What if there is training which would benefit you, but no clear budget to fund it? Well, before you move on, here are some key tips on taking the initiative and persuading your employer to help you move up.
Be clear about your ambitions
While it is always easy to point the finger at managers who fail to recognise their staff’s talents, in many cases it is employees themselves who don’t clearly communicate their career ambitions and training needs.
Your future at the company should always be an openly discussed topic with your manager and if they fail to regularly bring up your development, then you should. By making sure your aspirations are clearly communicated to your manager or the HR department on an ongoing basis, it will never be a surprise when you ask the company to help take your skills to the next level.
Isolate your skill requirements
How do you know what skills you need to take you forward? You can start by looking at the requirements for jobs at the next level up from yours. A search on any good job board will bring up a whole list of roles, and each will include a summary of the skills and behaviours needed for that job. After reading a few, you should have a good idea of what the market’s key requirements are to move up a level.
Be aware of timing
In most businesses, there are times of the year when a company are happy to invest and other times when cost-control is a prime concern. This varies from company to company, but from the general mood and optimism of managers you should be able to work out when might be the right, or wrong time, to make a request.
Research your options
There are many different ways to upskill. While many people will instantly jump to attending an external training course (usually the most expensive option), it is worth looking at alternative options which might be more likely to get your company’s approval and funding. ‘Learn from home’ and online course options are usually more cost effective and can fit easily around your existing work.
Put together a proposal
Putting a brief proposal together outlining your training requirements can show you’re serious about improving your skills as well as the advantages it will offer your company. It is easy for a manager to dodge or delay a verbal request for ‘more training’, but a specific proposal will mean the company will have to formally respond with a clear yes/no answer on supporting you.
Any proposal should include;
- A reminder of your position at the company, and your achievements to date.
- An outline of the training you propose, and why you have chosen this training option.
- How this training will help the company commercially (i.e. better customer support, new product development, more secure systems, reinforce overstretched parts of the business etc.)
- The cost of the training, any out-of-office time required and your preferred timelines.
Be prepared to commit
Any company investing in your development will want to know they are going to get a return on that investment – especially if you have not been at the business long. This often means reassuring them that you are committed and will not take your new-found skills out to a competitor.
If your company are reluctant to invest in your training, then be open to suggesting a compromise which demonstrates your commitment and will reduce their risk.
Common options are;
- For the company to fund training, you will have to pay back the costs if you leave within one or two years of completion.

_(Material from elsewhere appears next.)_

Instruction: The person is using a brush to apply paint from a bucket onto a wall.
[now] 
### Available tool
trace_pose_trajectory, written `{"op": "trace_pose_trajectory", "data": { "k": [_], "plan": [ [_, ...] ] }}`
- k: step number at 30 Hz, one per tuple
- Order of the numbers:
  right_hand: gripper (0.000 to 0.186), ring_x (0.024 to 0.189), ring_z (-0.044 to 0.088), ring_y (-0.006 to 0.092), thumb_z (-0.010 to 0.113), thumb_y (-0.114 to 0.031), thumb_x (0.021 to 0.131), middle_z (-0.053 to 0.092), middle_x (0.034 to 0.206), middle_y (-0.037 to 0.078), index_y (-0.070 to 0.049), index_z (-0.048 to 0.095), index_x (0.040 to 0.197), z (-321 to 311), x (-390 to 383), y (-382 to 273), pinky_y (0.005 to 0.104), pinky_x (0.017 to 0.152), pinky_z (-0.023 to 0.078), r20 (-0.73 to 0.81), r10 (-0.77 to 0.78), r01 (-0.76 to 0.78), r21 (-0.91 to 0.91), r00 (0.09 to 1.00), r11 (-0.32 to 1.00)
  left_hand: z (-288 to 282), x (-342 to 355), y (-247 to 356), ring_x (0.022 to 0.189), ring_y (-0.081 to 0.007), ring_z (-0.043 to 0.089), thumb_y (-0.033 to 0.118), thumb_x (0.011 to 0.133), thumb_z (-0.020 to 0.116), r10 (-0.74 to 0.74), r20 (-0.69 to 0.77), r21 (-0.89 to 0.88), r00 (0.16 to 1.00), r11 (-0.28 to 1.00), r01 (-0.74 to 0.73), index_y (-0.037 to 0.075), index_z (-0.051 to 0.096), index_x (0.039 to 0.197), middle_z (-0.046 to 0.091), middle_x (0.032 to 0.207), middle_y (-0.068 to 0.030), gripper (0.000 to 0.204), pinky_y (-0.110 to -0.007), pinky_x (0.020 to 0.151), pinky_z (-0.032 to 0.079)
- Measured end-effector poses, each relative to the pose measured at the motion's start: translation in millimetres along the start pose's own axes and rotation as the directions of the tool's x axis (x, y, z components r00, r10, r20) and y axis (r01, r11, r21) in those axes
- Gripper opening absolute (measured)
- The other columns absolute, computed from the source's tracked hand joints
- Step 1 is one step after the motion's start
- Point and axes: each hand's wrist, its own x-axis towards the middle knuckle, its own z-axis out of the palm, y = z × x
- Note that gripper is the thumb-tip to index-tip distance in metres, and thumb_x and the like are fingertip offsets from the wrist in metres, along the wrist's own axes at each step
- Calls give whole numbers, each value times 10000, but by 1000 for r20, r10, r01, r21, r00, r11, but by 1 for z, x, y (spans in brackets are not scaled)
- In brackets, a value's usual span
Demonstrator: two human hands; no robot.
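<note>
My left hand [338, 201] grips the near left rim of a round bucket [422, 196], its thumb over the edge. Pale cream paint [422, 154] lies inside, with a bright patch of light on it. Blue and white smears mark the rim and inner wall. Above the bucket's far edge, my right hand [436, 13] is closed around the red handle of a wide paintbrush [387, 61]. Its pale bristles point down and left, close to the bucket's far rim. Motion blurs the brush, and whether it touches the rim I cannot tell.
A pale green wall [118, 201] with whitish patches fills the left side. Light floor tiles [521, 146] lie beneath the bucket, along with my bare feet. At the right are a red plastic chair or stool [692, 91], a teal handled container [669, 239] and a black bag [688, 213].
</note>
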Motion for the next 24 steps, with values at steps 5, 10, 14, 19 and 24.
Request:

- For the company to fund training, you agree to teach these new skills on to more junior members of staff at the company.
- For you to fund the training personally, but it is paid back to you through payroll over an agreed period.
- For you to fund the training, but the company commit to a clear development plan and salary rise to take effect over an agreed period.
Once your company is satisfied that you are there to stay, committing to a reasonable budget will be easier.
Educate yourself about Apprenticeship-funded training
On 1st May 2017, a new piece of legislation is coming into effect called ‘The Apprenticeship Levy’. This is a new tax for large companies which can only be reclaimed through investing in Apprenticeship training programmes. While you may not think you would be eligible to be put on an Apprenticeship Programme to fund your training, the chances are that you could. Apprenticeships are no longer just for junior staff, they can be for any age and are on offer all the way up to beyond degree-level. So keep an open-mind about Apprenticeships and you could get new training and certifications supported by your company and the government.
As the desire to keep key staff grows, more companies than ever are looking at different ways of training and developing their staff. By being proactive about your development you can make sure you become part of the movement towards an upskilled workforce.